Wufei groaned. “I don’t mind you and Heero appreciating it at all, Duo, but it’s not free-range. Tonight notwithstanding, I’d rather not share it with the world.”
“Oh, so it’s our private ass, is it?” Heero purred, sidling up behind him and copping a feel. “Good. We don't want to share.” Nuzzling into the side of Wufei’s neck, he took an experimental nip. “Hmm?”
“Guys, coming in!” Mel’s voice yelled from the hall. “’Scuse me, I need to fetch something. You decent, or is Wufei showing tush again?”
Suddenly two steps away from Heero and blushing furiously, Wufei grimaced. “I’m never going to hear the end of that, am I? Come in!”
“Eh, don’t let it bother you, ‘Fei,” Mel said cheerfully, opening the door and making a beeline for the closet. “We only tease you because we love you, and I for one will mainly be making the jokes at Jay’s expense, I promise. Besides,” she grinned, “I got my eyeful, I’m happy.” Yanking the closet open, she scanned the ranks of plushy toys and grabbed Anubis.
“You taking that to Christy?” Duo asked, comfortably sprawled.
“Yeah, I figure Dot’s sneaky sleeping pills will have hit by now, so I’ll make sure she’s tucked in and stuff. Sleep well!”
The three of them looked at each other as the door slammed behind her.
“...In other words,” Heero said, a slow grin spreading over his face, “we’ve got this room to ourselves for the night. Hn. Where were we?”
* * * * *
Quatre fought his way out from under Trowa’s arm and a tangle of blankets as his watch alarm buzzed, slapping it off and yawning hugely. “Hm. Coffee,” he muttered blearily, peering at the display.

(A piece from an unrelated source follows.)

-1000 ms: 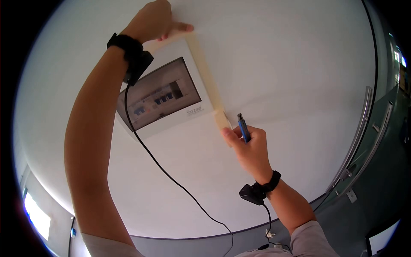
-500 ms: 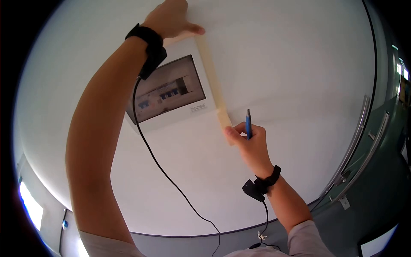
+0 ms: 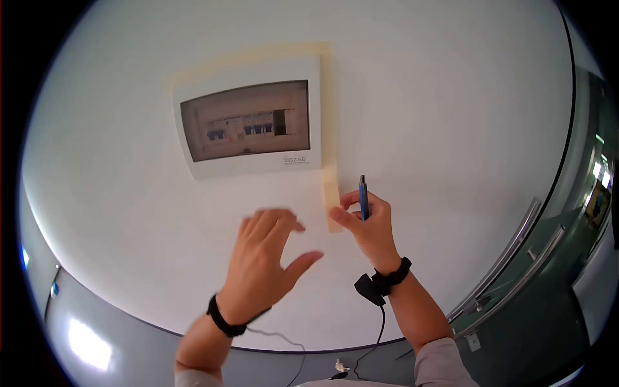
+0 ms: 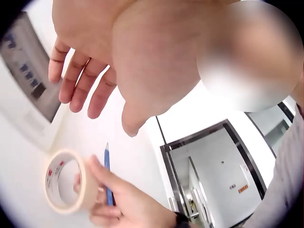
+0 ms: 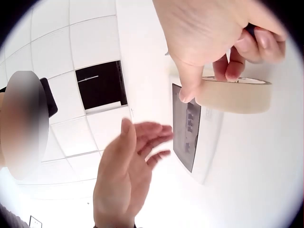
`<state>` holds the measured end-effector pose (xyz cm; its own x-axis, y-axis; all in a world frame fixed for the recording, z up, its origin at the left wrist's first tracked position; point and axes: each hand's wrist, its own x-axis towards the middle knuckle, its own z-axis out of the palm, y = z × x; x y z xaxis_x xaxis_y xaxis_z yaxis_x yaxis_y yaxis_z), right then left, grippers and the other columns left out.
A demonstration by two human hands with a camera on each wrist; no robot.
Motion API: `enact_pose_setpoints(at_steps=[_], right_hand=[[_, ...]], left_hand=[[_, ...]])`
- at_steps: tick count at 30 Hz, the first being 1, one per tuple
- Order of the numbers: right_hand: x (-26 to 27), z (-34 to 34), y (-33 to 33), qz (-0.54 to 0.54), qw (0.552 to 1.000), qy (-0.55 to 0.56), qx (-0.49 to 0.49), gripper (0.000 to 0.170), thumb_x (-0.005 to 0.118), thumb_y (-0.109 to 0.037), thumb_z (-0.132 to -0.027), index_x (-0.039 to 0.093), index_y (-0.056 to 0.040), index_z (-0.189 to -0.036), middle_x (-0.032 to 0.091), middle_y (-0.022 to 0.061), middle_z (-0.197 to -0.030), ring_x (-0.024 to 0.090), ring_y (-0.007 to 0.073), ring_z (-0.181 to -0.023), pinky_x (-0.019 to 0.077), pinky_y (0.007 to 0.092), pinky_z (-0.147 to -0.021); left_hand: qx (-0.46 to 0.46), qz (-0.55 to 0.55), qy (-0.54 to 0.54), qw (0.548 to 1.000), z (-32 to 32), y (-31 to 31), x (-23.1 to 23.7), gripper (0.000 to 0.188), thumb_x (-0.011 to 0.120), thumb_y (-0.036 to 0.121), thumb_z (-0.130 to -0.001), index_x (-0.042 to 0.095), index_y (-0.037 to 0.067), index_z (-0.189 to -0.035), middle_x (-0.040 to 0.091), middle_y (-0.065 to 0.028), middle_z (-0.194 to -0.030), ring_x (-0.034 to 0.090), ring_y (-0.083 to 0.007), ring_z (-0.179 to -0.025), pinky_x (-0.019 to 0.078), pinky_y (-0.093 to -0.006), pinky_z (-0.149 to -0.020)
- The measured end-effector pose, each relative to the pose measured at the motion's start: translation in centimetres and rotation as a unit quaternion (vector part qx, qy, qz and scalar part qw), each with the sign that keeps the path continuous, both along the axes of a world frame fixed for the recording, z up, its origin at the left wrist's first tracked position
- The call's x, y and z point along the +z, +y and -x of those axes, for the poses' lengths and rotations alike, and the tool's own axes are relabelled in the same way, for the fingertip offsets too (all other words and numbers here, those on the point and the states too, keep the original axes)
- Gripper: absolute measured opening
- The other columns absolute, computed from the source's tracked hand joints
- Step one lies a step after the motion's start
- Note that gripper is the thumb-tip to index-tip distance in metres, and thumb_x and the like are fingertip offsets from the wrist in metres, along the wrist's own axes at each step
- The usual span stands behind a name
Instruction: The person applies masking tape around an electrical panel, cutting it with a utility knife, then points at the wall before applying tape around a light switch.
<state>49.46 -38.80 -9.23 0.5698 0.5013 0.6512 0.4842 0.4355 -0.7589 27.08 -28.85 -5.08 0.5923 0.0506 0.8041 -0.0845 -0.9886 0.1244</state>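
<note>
Right fingers (image 5: 189, 81) hold a cream tape roll (image 5: 236, 98) and an upright blue pen (image 3: 363, 200).

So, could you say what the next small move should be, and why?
Perhaps the empty left hand should press the pale yellow tape strip beside the white rectangular breaker box: the strip runs down to the cream tape roll, and the right hand holds it plus a slim blue tool.

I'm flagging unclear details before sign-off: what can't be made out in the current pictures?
Lower end of the blue tool: hidden by the right hand, head and left wrist views.
Print inside the tape roll: too small, left wrist view.
Smallest print on the breaker panel: too small, head view.
Part of that panel: cut off by the left edge, left wrist view.
</note>
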Motion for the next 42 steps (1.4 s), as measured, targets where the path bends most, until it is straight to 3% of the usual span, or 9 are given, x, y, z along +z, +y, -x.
enact_pose_setpoints(at_steps=[4, 9, 12, 16, 25, 28, 31, 37, 42], right_hand=[[0.5, -0.1, -0.9, 0.011, 1.000, -0.026, 0.012, 0.038, 0.093, -0.034, -0.086, 0.071, -0.0034, -0.091, 0.060, -0.0058, -0.075, 0.041, 0.0001, -0.062, 0.0321, 0.0210, -0.057], [1.0, 0.0, -0.6, 0.043, 0.996, -0.062, 0.046, 0.036, 0.091, -0.029, -0.087, 0.070, -0.0005, -0.091, 0.064, -0.0019, -0.078, 0.048, 0.0037, -0.065, 0.0383, 0.0222, -0.058], [1.4, -0.1, -0.1, 0.045, 0.998, -0.028, 0.044, 0.036, 0.088, -0.028, -0.091, 0.069, 0.0025, -0.090, 0.066, 0.0012, -0.079, 0.059, 0.0070, -0.072, 0.0484, 0.0237, -0.064], [1.6, -1.7, -0.8, 0.057, 0.995, -0.047, 0.060, 0.036, 0.088, -0.029, -0.092, 0.070, 0.0022, -0.091, 0.066, 0.0011, -0.079, 0.057, 0.0061, -0.070, 0.0472, 0.0235, -0.063], [2.0, -2.8, 0.1, 0.099, 0.984, -0.103, 0.102, 0.029, 0.083, -0.026, -0.098, 0.070, 0.0002, -0.095, 0.062, -0.0025, -0.076, 0.051, 0.0028, -0.068, 0.0390, 0.0222, -0.059], [4.0, -3.9, -2.3, 0.075, 0.981, -0.109, 0.139, 0.021, 0.059, -0.018, -0.111, 0.067, -0.0009, -0.103, 0.056, -0.0041, -0.079, 0.040, 0.0024, -0.066, 0.0331, 0.0225, -0.059], [7.8, -4.1, -4.1, 0.011, 0.977, -0.205, 0.054, 0.015, 0.055, -0.010, -0.109, 0.066, 0.0003, -0.108, 0.058, -0.0018, -0.080, 0.044, 0.0036, -0.068, 0.0362, 0.0231, -0.060], [17.5, -6.2, -3.0, -0.067, 0.867, -0.465, -0.169, 0.014, 0.065, -0.012, -0.108, 0.069, 0.0016, -0.109, 0.066, 0.0045, -0.081, 0.058, 0.0114, -0.070, 0.0479, 0.0264, -0.067], [22.5, -8.5, -2.4, -0.062, 0.825, -0.533, -0.179, 0.012, 0.066, -0.012, -0.107, 0.070, -0.0016, -0.110, 0.073, 0.0079, -0.089, 0.067, 0.0173, -0.077, 0.0538, 0.0296, -0.073]], left_hand=[[0.018, 0.149, -0.007, 0.989, -1.1, -0.5, -8.1, 0.045, 0.091, 0.021, -0.085, 0.065, 0.002, -0.116, 0.066, -0.0141, -0.122, 0.063, -0.0365, -0.113, 0.0496, -0.0458, -0.097], [-0.004, 0.331, -0.030, 0.943, -7.6, -3.6, -11.3, 0.063, 0.091, 0.020, -0.086, 0.058, 0.002, -0.136, 0.066, -0.0171, -0.129, 0.067, -0.0340, -0.114, 0.0557, -0.0435, -0.091], [0.042, 0.309, -0.077, 0.947, -9.6, -3.2, -11.2, 0.056, 0.090, 0.027, -0.089, 0.061, 0.000, -0.129, 0.064, -0.0174, -0.130, 0.069, -0.0338, -0.105, 0.0578, -0.0440, -0.082], [0.121, 0.309, -0.153, 0.931, -10.3, -3.9, -10.7, 0.047, 0.088, 0.024, -0.090, 0.065, 0.002, -0.124, 0.068, -0.0136, -0.125, 0.071, -0.0288, -0.091, 0.0580, -0.0405, -0.075], [0.041, 0.321, -0.237, 0.916, -10.9, -3.9, -10.9, 0.024, 0.082, 0.009, -0.094, 0.070, 0.002, -0.113, 0.074, -0.0090, -0.109, 0.070, -0.0176, -0.079, 0.0524, -0.0304, -0.064], [0.038, 0.359, -0.205, 0.910, -10.6, -4.2, -11.3, 0.026, 0.083, 0.013, -0.094, 0.066, 0.001, -0.109, 0.073, -0.0087, -0.098, 0.066, -0.0180, -0.073, 0.0515, -0.0314, -0.063], [0.003, 0.388, -0.204, 0.899, -10.1, -4.6, -10.5, 0.025, 0.083, 0.014, -0.096, 0.065, 0.001, -0.108, 0.075, -0.0070, -0.089, 0.066, -0.0162, -0.070, 0.0516, -0.0300, -0.064], [-0.050, 0.392, -0.191, 0.898, -10.1, -4.0, -10.3, 0.023, 0.082, 0.014, -0.098, 0.065, 0.001, -0.106, 0.077, -0.0066, -0.088, 0.067, -0.0139, -0.071, 0.0522, -0.0283, -0.065], [-0.069, 0.382, -0.194, 0.901, -11.2, -5.1, -10.2, 0.023, 0.082, 0.013, -0.097, 0.064, 0.001, -0.106, 0.077, -0.0064, -0.087, 0.067, -0.0146, -0.069, 0.0523, -0.0288, -0.064]])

“Quatre?” Trowa emerged from the blankets beside him, rubbing his eyes. “Why the alarm? I didn’t think we had anything scheduled today.”
“We in general don’t,” Quatre told him, stretching. “Mel and I have a date with somebody who needs an attitude adjustment.”
“Sounds like fun.”
“Scuttlebutt has ringside seats going for a hundred credits each. I’ll bring back video and we can have another movie night,” his lover grinned, then yawned again. “Argh. Coffee!”
“Enjoy,” Trowa told him, and resubmerged. “Don’t trip over Christy’s tent ropes in the hangar.”
When Mel and Quatre got there, both carrying cardboard takeaway cups, there were two tents. Hades and Dyscalculia were both in the repair bays, surrounded in scaffolding and equipment, some of which had guy ropes tied to it -- presumably because the concrete floor wouldn’t take tent pegs.
“Huh. That’s new,” Mel commented, skirting the burnt-out remains of a campfire. “There was only one tent here when I tucked Christy in.”
“That’s because you lot are a bunch of dirty rotten stopouts,” a muffled voice complained, and then Jay’s tousled head poked out of the second tent’s flap to glare at them. “Meanies. Depriving me of any chance of tush photos. I bet the Han Hero will never strip again!”
“It’s a lovely tush,” Mel told her. “Don’t you think he has a lovely tush, Quatre?”
“Yes Mel, it is quite nice. I have a personal preference for Trowa’s, but Wufei’s is very aesthetically pleasing,” Quatre agreed, hiding his grin behind his coffee.
“I hate you all,” Jay pouted, retreating back into the tent.